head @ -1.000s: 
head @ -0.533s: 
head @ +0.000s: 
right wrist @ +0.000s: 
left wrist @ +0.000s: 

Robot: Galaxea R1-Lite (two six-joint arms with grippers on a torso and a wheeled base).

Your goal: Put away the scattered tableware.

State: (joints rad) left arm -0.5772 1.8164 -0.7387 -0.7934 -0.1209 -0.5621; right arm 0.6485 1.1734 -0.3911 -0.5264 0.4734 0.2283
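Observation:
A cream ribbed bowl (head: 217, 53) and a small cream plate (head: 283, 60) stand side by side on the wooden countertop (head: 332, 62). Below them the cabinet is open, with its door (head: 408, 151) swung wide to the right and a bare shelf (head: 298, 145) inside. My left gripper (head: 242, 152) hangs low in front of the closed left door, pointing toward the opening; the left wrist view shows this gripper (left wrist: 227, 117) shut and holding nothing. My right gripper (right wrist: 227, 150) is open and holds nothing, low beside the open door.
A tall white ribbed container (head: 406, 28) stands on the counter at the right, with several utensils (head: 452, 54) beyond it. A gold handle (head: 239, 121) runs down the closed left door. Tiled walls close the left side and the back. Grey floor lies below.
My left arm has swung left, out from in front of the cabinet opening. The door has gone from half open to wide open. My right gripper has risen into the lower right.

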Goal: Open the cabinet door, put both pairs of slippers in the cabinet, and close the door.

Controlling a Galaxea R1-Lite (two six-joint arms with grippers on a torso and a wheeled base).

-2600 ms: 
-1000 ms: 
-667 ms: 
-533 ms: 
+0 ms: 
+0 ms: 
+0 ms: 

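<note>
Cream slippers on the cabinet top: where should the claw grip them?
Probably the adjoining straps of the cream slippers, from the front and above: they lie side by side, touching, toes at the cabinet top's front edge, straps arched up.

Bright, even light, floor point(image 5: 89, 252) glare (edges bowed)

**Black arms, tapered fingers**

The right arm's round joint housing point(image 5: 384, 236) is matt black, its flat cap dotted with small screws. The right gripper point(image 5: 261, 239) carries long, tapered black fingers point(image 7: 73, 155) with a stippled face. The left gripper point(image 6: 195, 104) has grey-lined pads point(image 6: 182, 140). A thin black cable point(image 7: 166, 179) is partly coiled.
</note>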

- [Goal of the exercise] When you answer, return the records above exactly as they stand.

- [Solution to this task]
head @ -1.000s: 
head @ -0.533s: 
head @ +0.000s: 
right wrist @ +0.000s: 
left wrist @ +0.000s: 

Robot: Galaxea R1-Lite (two six-joint arms with grippers on a torso and a wheeled base).

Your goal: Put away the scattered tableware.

State: (joints rad) left arm -0.5772 1.8164 -0.7387 -0.7934 -0.1209 -0.5621; right arm 0.6485 1.1734 -0.3911 -0.5264 0.4734 0.2283
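Observation:
A cream ribbed bowl (head: 217, 53) and a small cream plate (head: 283, 60) stand side by side on the wooden countertop (head: 332, 62). Below them the cabinet is open, with its door (head: 408, 151) swung wide to the right and a bare shelf (head: 298, 145) inside. My left gripper (head: 242, 152) hangs low in front of the closed left door, pointing toward the opening; the left wrist view shows this gripper (left wrist: 227, 117) shut and holding nothing. My right gripper (right wrist: 227, 150) is open and holds nothing, low beside the open door.
A tall white ribbed container (head: 406, 28) stands on the counter at the right, with several utensils (head: 452, 54) beyond it. A gold handle (head: 239, 121) runs down the closed left door. Tiled walls close the left side and the back. Grey floor lies below.
My left arm has swung left, out from in front of the cabinet opening. The door has gone from half open to wide open. My right gripper has risen into the lower right.
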
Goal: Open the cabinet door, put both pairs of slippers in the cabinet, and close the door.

Controlling a Galaxea R1-Lite (two six-joint arms with grippers on a torso and a wheeled base).

-2600 ms: 
-1000 ms: 
-667 ms: 
-533 ms: 
+0 ms: 
+0 ms: 
+0 ms: 

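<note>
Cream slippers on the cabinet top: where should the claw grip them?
Probably the adjoining straps of the cream slippers, from the front and above: they lie side by side, touching, toes at the cabinet top's front edge, straps arched up.

Bright, even light, floor point(image 5: 89, 252) glare (edges bowed)

**Black arms, tapered fingers**

The right arm's round joint housing point(image 5: 384, 236) is matt black, its flat cap dotted with small screws. The right gripper point(image 5: 261, 239) carries long, tapered black fingers point(image 7: 73, 155) with a stippled face. The left gripper point(image 6: 195, 104) has grey-lined pads point(image 6: 182, 140). A thin black cable point(image 7: 166, 179) is partly coiled.
</note>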

The requested output is now complete.